# Problem requirements
Write out the data word for word and omit every picture.

# Data extract
____________________
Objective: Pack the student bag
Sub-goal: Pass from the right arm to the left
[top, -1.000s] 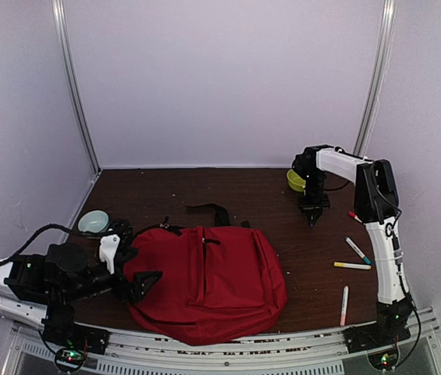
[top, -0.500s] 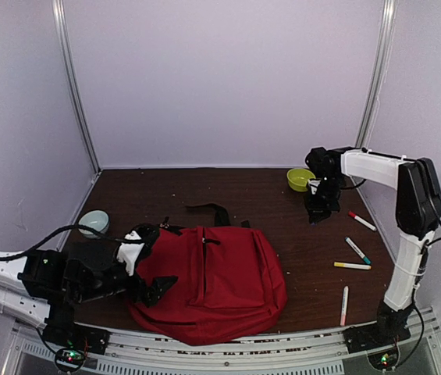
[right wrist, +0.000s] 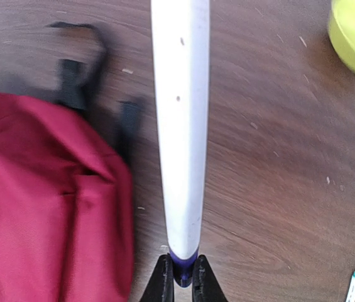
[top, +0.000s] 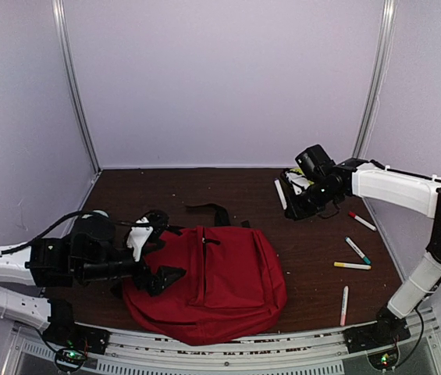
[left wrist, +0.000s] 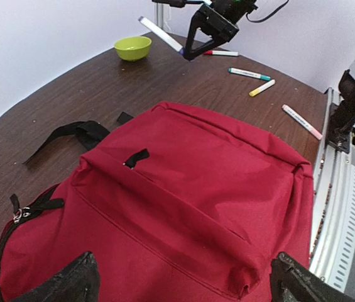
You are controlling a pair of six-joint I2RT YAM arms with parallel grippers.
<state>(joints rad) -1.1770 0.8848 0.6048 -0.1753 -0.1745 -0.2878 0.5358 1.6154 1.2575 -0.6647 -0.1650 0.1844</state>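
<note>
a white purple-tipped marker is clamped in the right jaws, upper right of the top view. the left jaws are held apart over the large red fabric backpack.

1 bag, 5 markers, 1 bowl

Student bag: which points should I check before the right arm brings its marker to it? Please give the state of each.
1. Grip of the right gripper on the white marker: ok, clamped at one end.
2. Opening in the student bag: not ok, none shows.
3. Hold of the left gripper on the bag: not ok, open, nothing between its fingers.
4. Place of the loose markers: ok, all right of the bag, apart from it.
</note>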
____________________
# Response below
Objective: Pack the student bag
Sub-goal: Pass from the right arm to the left
[top, -1.000s] 
[top, -0.500s] 
[right wrist, +0.000s] 
[top, +0.000s] 
[left wrist, +0.000s] 
You are controlling a pair of six-joint I2RT YAM arms with parallel grippers.
<state>(joints rad) -1.1770 0.8848 0.6048 -0.1753 -0.1745 -0.2878 0.5358 1.6154 1.2575 -0.6647 -0.1650 0.1844</state>
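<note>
a white purple-tipped marker is clamped in the right jaws, upper right of the top view. the left jaws are held apart over the large red fabric backpack.

1 bag, 5 markers, 1 bowl

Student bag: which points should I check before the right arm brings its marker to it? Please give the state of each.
1. Grip of the right gripper on the white marker: ok, clamped at one end.
2. Opening in the student bag: not ok, none shows.
3. Hold of the left gripper on the bag: not ok, open, nothing between its fingers.
4. Place of the loose markers: ok, all right of the bag, apart from it.
</note>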

No more output will be produced for this exercise.